═════ Information supplied ═════

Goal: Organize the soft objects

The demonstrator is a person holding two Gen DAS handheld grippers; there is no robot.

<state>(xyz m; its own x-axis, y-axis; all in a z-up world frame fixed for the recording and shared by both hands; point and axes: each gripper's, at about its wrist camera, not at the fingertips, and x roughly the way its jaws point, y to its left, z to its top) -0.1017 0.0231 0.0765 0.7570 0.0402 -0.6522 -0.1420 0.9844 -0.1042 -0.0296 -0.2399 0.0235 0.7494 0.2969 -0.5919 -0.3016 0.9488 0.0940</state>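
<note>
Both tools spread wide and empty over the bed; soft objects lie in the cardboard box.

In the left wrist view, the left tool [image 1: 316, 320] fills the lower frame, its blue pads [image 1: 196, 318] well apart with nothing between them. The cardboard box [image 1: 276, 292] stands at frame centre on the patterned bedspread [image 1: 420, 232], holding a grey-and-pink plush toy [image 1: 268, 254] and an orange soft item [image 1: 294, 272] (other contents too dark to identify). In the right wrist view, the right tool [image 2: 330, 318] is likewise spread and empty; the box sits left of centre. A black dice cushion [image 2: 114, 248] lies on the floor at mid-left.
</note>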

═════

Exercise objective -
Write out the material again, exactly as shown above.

Answer box -
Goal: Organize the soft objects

The demonstrator is a person holding two Gen DAS handheld grippers; there is no robot.

<state>(xyz m; its own x-axis, y-axis; all in a z-up world frame fixed for the recording and shared by both hands; point and axes: each gripper's, at about its wrist camera, not at the fingertips, and x roughly the way its jaws point, y to its left, z to its top) -0.1017 0.0231 0.0765 0.7570 0.0402 -0.6522 -0.1420 0.9844 -0.1042 -0.0296 -0.2399 0.0235 0.7494 0.2969 -0.5919 -0.3016 0.9488 0.0940</state>
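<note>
Both tools spread wide and empty over the bed; soft objects lie in the cardboard box.

In the left wrist view, the left tool [image 1: 316, 320] fills the lower frame, its blue pads [image 1: 196, 318] well apart with nothing between them. The cardboard box [image 1: 276, 292] stands at frame centre on the patterned bedspread [image 1: 420, 232], holding a grey-and-pink plush toy [image 1: 268, 254] and an orange soft item [image 1: 294, 272] (other contents too dark to identify). In the right wrist view, the right tool [image 2: 330, 318] is likewise spread and empty; the box sits left of centre. A black dice cushion [image 2: 114, 248] lies on the floor at mid-left.
</note>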

There is no more to the exercise.